WHAT YOU NEED TO DO: From the entries below, extract every line that includes the word "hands".

DATA PROVIDED:
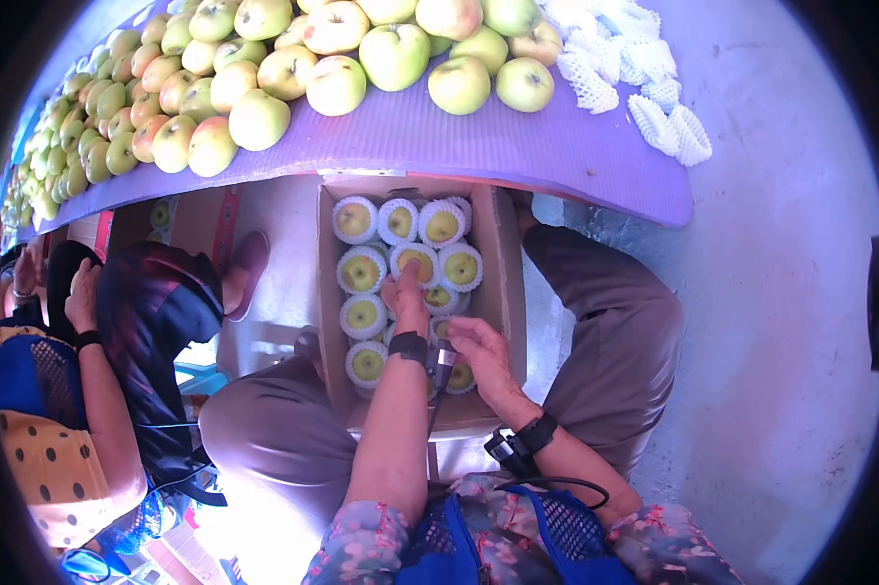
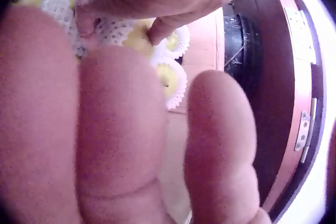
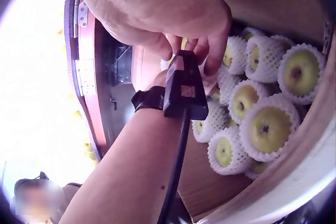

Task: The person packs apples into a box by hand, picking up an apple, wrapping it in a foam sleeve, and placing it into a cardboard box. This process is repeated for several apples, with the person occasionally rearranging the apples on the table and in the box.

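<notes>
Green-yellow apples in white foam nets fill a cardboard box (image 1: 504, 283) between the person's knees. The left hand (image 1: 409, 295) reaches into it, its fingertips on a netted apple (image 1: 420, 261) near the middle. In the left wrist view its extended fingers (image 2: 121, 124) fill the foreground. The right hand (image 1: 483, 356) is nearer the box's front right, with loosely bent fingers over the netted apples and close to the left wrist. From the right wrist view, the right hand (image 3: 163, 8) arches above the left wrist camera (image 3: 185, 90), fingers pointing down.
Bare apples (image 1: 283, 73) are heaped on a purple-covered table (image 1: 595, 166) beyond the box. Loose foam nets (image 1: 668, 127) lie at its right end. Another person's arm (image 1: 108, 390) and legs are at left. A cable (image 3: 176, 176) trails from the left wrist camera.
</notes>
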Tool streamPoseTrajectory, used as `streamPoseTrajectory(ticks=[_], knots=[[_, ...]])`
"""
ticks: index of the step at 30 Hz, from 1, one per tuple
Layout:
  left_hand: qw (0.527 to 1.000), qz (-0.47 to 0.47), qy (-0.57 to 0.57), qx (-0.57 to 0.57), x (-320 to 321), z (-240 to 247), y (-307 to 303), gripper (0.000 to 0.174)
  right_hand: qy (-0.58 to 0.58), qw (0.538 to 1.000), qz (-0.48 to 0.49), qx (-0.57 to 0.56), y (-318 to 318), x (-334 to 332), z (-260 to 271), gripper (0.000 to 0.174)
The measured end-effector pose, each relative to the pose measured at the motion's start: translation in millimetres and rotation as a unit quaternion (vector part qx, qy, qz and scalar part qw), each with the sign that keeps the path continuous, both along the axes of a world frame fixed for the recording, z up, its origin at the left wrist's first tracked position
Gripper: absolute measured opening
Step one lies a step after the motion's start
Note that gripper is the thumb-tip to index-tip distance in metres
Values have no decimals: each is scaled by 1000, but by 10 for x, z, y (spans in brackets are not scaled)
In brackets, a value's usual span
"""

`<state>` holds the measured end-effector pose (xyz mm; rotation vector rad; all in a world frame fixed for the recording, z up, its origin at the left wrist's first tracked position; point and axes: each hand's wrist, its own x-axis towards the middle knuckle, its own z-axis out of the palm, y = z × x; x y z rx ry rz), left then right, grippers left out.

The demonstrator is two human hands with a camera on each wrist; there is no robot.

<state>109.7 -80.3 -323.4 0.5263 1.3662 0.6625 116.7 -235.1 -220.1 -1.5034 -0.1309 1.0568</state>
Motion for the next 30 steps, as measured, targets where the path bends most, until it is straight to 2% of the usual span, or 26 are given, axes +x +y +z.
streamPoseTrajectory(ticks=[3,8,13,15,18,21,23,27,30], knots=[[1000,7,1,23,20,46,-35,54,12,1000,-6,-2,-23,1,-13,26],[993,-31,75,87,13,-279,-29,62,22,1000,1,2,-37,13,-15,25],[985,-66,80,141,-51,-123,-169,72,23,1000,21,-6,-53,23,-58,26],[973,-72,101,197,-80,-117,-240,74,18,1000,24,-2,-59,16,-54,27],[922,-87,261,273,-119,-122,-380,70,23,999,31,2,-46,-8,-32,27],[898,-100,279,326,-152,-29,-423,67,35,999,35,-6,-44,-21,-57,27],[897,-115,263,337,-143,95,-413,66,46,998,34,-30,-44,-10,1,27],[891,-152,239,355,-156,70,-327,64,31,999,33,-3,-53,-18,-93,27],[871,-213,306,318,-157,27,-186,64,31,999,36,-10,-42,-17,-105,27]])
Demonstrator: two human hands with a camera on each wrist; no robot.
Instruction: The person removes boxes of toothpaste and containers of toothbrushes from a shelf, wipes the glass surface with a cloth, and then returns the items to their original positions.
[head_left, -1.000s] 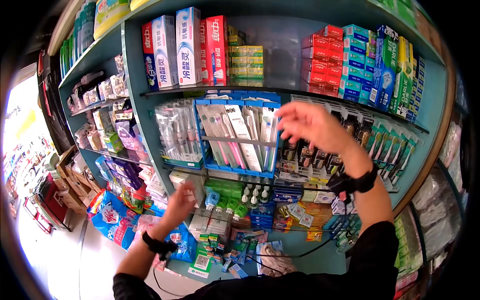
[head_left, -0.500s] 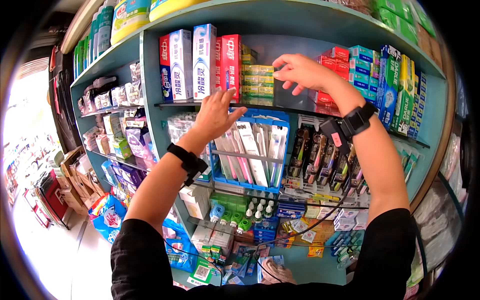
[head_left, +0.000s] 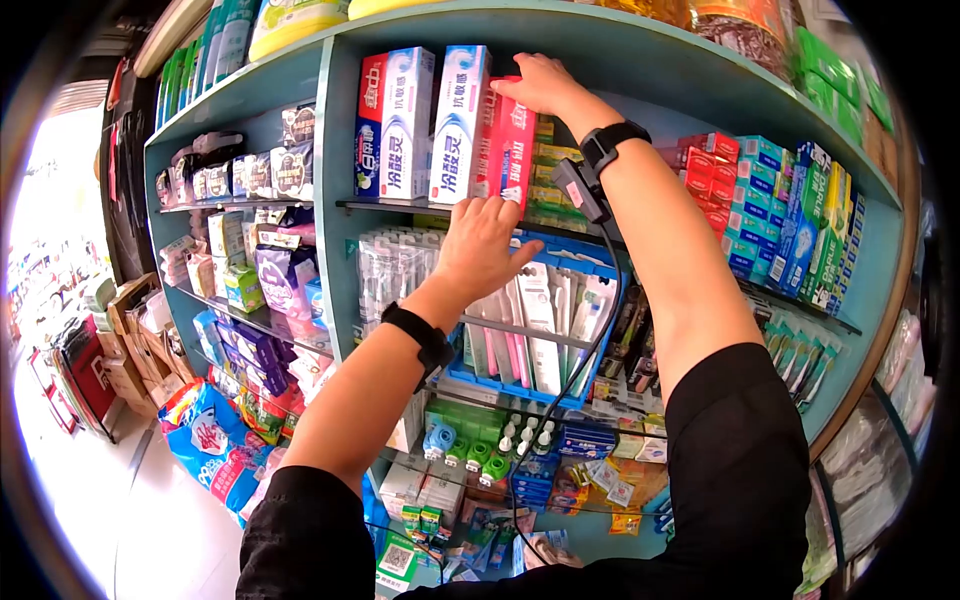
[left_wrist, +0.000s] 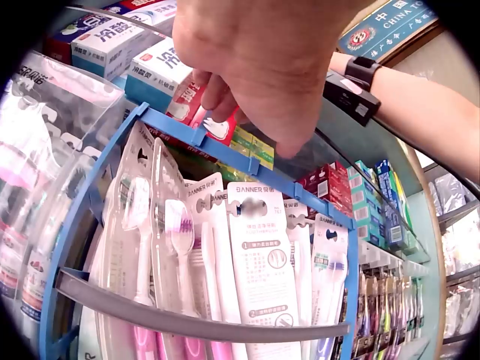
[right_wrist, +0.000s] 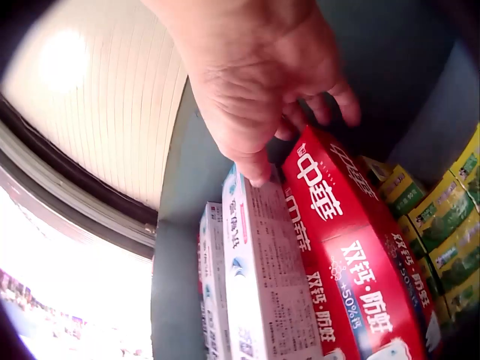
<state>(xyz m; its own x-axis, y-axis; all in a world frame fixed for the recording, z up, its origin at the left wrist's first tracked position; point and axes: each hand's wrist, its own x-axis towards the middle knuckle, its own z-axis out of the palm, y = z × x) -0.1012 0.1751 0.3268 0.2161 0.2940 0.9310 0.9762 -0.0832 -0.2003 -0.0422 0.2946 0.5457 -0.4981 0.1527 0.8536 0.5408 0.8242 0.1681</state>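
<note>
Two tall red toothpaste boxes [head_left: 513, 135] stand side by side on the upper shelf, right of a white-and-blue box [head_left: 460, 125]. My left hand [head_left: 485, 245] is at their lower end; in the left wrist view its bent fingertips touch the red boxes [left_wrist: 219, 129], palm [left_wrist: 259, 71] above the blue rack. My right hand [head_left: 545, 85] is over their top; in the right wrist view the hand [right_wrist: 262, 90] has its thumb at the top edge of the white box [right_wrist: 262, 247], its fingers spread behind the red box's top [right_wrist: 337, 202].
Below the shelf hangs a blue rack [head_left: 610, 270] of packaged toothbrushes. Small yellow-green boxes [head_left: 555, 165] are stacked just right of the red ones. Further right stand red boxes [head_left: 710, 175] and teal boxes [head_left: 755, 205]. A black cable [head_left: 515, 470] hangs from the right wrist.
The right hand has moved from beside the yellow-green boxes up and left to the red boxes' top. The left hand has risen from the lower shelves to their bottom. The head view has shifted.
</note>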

RESULT BELOW:
The demonstrator is two human hands with a camera on each wrist; there is no robot.
Demonstrator: two human hands with a camera on each wrist; no robot.

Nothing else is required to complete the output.